There is even jargon for indicating this tendency: the bandwagon effect (literally speaking the opening wagon of a circus and indicative of the candidate with the greatest chance of winning, and, right away, attractive to the majority who prefer to follow the general movement and bet on the winner) and the underdog (the “pariah”, the C candidate, the ‘lantern carrier at the back of the line’ for whom one votes in order to jump start B, whom you want, and to force the definition of an election in the second round with A, whom you don’t want). The polls, therefore, will push the elector from one side to the other and must, for this reason, be submitted to controls, such as prohibiting their release during a period of time before voting day (in various countries they are totally prohibited or must be interrupted various weeks before an election). “An elector is submitted to a large volume of information about the candidates, denouncements, deeds etc., and will form an image of each one of them. All of this information will be filtered in accordance with the preferences, visions of the world and sympathies of the electors. One piece of information that could (or not) arrive to the elector is the poll. Notice: it is one among a vast universe”, evaluates Almeida. “The direct influence of polls is not something to be supposed, but proven. In the end, the elector can know the polls well and have doubts about their truth or simply ignore them. It’s not obvious that polls influence the vote and up until today there has been no scientific research that has proven this hypothesis. One could say that the well placed candidates in the polls have more resources, animate their party supporters etc., but only this.”

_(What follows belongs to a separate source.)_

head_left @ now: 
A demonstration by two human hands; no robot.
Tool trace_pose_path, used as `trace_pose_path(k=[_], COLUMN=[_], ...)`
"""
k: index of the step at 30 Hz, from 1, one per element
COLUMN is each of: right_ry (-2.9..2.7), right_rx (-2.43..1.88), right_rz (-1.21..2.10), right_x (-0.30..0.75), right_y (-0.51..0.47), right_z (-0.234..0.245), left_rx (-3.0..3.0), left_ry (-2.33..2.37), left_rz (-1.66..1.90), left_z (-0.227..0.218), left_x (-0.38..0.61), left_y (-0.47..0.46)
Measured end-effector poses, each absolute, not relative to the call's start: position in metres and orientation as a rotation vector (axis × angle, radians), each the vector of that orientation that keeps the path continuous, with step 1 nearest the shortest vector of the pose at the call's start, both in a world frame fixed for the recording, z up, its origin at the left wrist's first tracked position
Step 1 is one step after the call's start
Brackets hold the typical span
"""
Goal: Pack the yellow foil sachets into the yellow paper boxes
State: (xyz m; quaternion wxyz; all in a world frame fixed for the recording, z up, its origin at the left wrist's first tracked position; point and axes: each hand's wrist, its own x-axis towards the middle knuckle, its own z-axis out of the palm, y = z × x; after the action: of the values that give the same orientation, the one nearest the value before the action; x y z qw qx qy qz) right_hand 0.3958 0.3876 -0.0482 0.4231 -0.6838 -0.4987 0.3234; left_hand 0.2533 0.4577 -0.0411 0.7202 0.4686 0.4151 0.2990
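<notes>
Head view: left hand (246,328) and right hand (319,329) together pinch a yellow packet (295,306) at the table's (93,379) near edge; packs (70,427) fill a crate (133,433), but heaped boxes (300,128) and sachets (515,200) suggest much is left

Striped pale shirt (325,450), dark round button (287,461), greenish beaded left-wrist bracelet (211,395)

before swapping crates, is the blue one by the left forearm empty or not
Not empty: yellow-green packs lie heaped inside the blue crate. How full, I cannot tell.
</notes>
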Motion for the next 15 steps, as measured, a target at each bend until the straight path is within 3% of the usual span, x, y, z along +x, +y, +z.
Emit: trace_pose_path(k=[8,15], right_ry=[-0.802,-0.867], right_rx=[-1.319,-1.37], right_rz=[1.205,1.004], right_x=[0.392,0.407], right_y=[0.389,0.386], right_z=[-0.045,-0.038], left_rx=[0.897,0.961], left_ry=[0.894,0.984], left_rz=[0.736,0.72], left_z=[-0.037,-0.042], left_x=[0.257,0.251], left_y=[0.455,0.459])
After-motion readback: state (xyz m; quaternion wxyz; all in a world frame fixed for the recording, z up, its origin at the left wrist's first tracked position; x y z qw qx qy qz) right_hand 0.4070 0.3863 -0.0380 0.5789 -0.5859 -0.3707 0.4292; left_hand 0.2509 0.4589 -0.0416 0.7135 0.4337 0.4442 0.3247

For Almeida, the same is true for the supposed manipulation of polls carried out by serious and well known institutes. “When this question is taken up, it’s necessary to generate public data that proves this. In the opposite case, this is mere suspicion, without any scientific base.” Professor Teixeira Mendes agrees with the researcher. “The evaluation of the public and the confrontation with the final results have turned manipulation into marketing suicide.” Equally, he does not see any possibility in the precise determination of the degree to which a poll affects a voter’s decision, although he recognizes that it has an impact on an election. “It’s enough for a candidate to go up in the polls to be then offered a bombarding from the others, which thus ends up with him falling in the voters intentions.” In the good sense of the word, the price of democratic liberty is eternal vigilance: understand the ‘dance of the numbers’ but don’t drown in them.